Last week, the Comptroller General of Customs, Adewale Adeniyi, received a Fellowship Award from the Nigerian Institute of Journalism in recognition of his professional achievements and contributions to national development. A special convocation ceremony was held to mark the investiture, underscoring the significance of the honour.
Perhaps, it couldn’t have happened for less, obviously for a man of letters, a public relations expert, a communicator per excellence, an indefatigable administrator, and a mobile communication encyclopedia all rolled into one.
Bashir Adewale Adeniyi, Ph.D., was deserving of the honour by every measure. He has always cherished his professional background as a communicator and consistently sought to support fellow media practitioners in building capacity.
It was therefore not surprising when the Customs boss announced plans to support the establishment of a modern multimedia and resource centre, widely reported as the Multi Media Centre for Journalism Development (MMCJD), to enhance practical training for students.
Speaking on the project, Adeniyi explained that after a needs assessment, a two‑storey building would be constructed to house a radio station, editing suites, production suites, and facilities integrating multimedia components such as audio, video, animation, text, and images.

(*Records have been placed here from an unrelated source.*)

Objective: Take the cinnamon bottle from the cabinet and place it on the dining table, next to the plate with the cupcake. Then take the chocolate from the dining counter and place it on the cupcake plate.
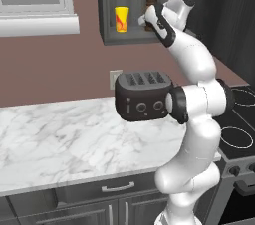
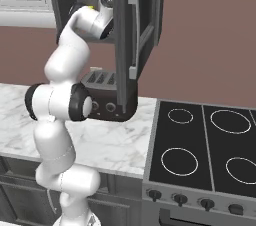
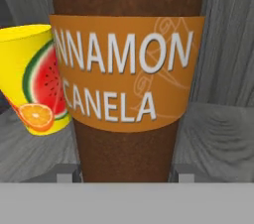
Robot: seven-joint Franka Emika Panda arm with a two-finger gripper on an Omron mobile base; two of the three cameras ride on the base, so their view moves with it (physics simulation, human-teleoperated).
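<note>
The task is judged to be at its first step: the cinnamon bottle (image 3: 127,69) is seen standing upright on the cabinet shelf (image 3: 218,124), so nothing has been carried to the dining table yet, and the chocolate part is wholly left to do; neither the plate with the cupcake nor the chocolate can be located from here. In the left base view the arm is raised into the open cabinet (image 1: 107,10) above the marble worktop (image 1: 60,139), and the end effector (image 1: 147,20) is met at the dark bottle (image 1: 149,6) near the right end of the shelf. In the hand view the bottle is framed directly ahead and very close, its brown body set between the two finger tips (image 3: 64,173), one at each side of its base. The end effector is judged to be pinching the cinnamon bottle, though actual contact of the pads cannot be made out with certainty. A yellow cup (image 3: 34,84) printed with fruit is stood just beside the bottle, toward the left end of the shelf. Below the cabinet a black toaster (image 1: 144,97) is seen at the back edge of the worktop. Lifting, withdrawal and transport are all judged to remain.
</note>
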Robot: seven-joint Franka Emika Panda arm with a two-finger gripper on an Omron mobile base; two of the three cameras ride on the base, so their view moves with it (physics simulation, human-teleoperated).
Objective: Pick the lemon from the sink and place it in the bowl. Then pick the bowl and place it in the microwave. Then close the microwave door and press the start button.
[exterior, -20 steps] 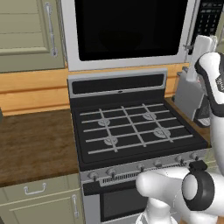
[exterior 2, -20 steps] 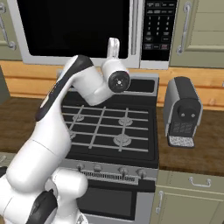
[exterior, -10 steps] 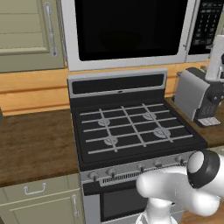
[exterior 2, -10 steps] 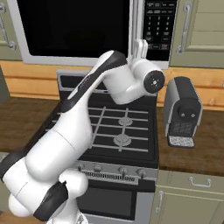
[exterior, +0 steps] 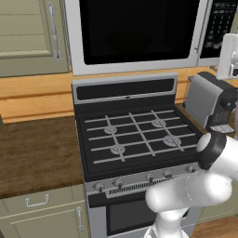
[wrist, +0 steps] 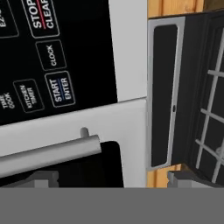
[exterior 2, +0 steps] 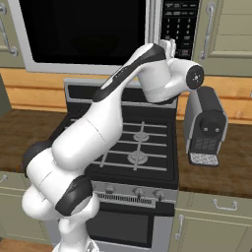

It is to be recalled that earlier in 2024, Nigerian Maritime Journalists (NMJ) later renamed Network of Nigerian Maritime Journalists (NNMJ), an umbrella body of various maritime media industry beat associations, honoured Adenyi with the “iconic Maritime Personality of the Year 2024”; which grand ceremony was held at the Lagos Airport Hotel. The group comprise of Maritime Reporters Association of Nigeria (MARAN), League of Maritime Editors (LOME), Shipping Correspondents Association of Nigeria (SCAN), Association of Maritime Journalists of Nigeria (AMJON), Maritime Journalists’ Association of Nigeria (MAJAN), Online Media Association of Nigeria (OMAN), Congress of Nigerian Maritime media Practitioners (CONMMEP); and few individual practitioners dubbed ‘nonaligned’.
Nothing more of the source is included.